Comment by jsherwani
Comment by jsherwani 8 days ago
For folks that don't know the background on this, here's a layperson summary:
- A business is usually taxed on its profits: you deduct your revenue from the cost of producing that revenue, and the delta is what you are taxed on.
- In software businesses, this usually means if you spend $1M in software development to develop a web app, and it makes $1.1M in that year, you'd get taxed on the $100K profits.
- However, a few years ago, the IRS stopped allowing the $1M to be deducted in the year it was incurred. Instead, the $1M was to be amortized over 5 years, so now the business can only count $200K as the deductible expense for that year. So now it's going to be taxed on "profits" of $900K. Assuming the tax rate is 20%, that means the business owes $180K in taxes, even though it has a total of $100K in the bank after the actual expenses were paid. So it would have to either borrow to pay taxes or raise venture capital, meaning that VC-funded companies would be advantaged over bootstrapped ones!

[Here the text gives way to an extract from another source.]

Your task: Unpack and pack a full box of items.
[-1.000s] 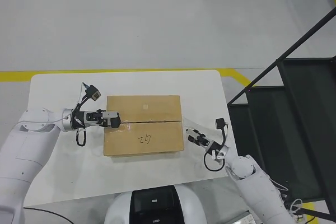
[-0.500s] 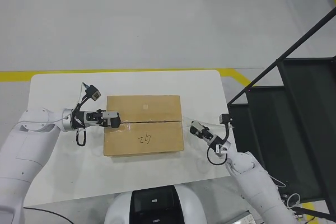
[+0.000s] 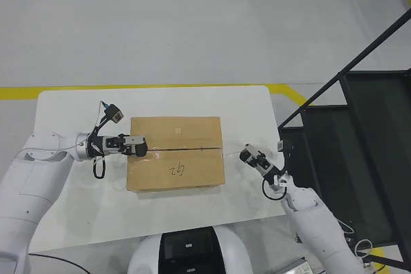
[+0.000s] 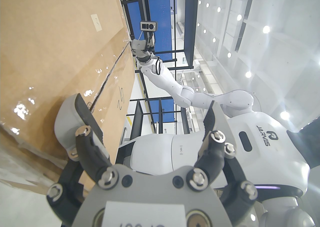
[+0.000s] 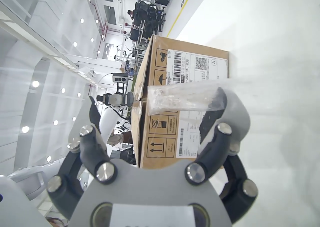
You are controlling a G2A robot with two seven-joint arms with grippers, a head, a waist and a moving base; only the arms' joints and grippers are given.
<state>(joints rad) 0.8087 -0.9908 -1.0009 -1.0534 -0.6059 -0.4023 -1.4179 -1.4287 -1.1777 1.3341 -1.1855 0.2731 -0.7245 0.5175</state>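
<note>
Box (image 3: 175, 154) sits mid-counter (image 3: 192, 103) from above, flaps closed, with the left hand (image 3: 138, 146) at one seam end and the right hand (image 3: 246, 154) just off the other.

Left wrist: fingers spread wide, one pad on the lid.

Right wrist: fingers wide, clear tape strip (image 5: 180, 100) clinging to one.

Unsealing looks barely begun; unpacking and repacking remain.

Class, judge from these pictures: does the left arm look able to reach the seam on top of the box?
Probably yes. The left gripper sits open at one end of the box, right at the seam, and nothing lies across it. The right gripper is clear of the far end.
</note>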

- The letter's goal is to bring things back to how they were (and how they are for all other businesses): let businesses deduct their actual expenses from their actual revenue, and tax that actual profit.

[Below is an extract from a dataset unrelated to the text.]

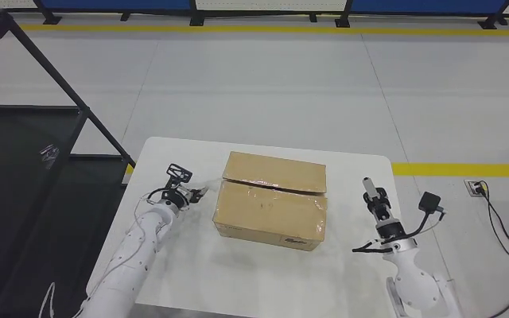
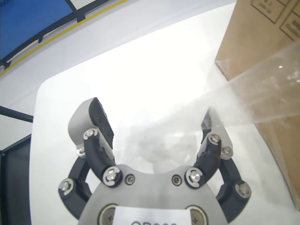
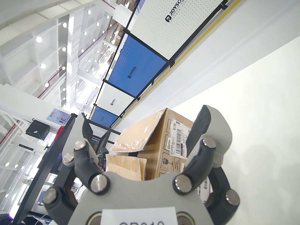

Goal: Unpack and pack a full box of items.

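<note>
Cardboard box [image 1: 270, 199] sits mid-frame on the white table [image 1: 199, 270] in the top view; its contents are hidden. Left gripper [image 2: 152, 111], just left of the box, has its jaws spread wide. A strip of clear tape [image 2: 246, 94] runs from the box's corner to one fingertip [image 2: 207, 118]; its far end is cut off. Right gripper [image 3: 143, 115], at frame right and apart from the box, has its jaws wide and holds nothing.

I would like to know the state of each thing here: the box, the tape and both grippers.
cardboard box: on the table, flaps not fully shut, one slightly lifted.
clear tape: partly peeled, stretched from the box to the left gripper.
left gripper: open, tape stuck to it.
right gripper: open, empty.
</note>
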### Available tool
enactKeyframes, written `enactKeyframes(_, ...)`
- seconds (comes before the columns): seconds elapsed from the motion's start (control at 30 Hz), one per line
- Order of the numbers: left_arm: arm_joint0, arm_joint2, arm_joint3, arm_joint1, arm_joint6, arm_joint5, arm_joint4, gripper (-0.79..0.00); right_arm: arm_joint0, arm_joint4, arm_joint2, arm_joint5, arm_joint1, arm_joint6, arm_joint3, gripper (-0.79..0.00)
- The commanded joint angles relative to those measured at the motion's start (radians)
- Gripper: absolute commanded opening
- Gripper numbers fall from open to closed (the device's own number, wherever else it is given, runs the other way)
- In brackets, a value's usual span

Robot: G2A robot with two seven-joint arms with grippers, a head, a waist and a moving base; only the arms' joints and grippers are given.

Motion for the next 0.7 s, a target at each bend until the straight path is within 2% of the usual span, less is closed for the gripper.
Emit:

I am neither a lawyer nor an accountant, this is just my understanding of this issue.
Edit: Switched the tax rate to 20%. The logic is still the same.
While this does convey the idea, the premise is also biased.
> even though it has a total of $100K in the bank after the actual expenses were paid.
People running a business can perfectly understand the concept of liquidity. And yes, just because you transform money to something else, then it doesn't mean that you should not be taxed on it.
The extreme example is a company that buys gold on the last trading day of the year - now there is no profit! On the first day they sell the gold again and does tax eviction.
The core question is to what extend software constitutes an asset or consumption.
(Personally, I do not believe that software constitutes an asset in any meaningful way, but a practical tradeoff could be that software is a 10% asset)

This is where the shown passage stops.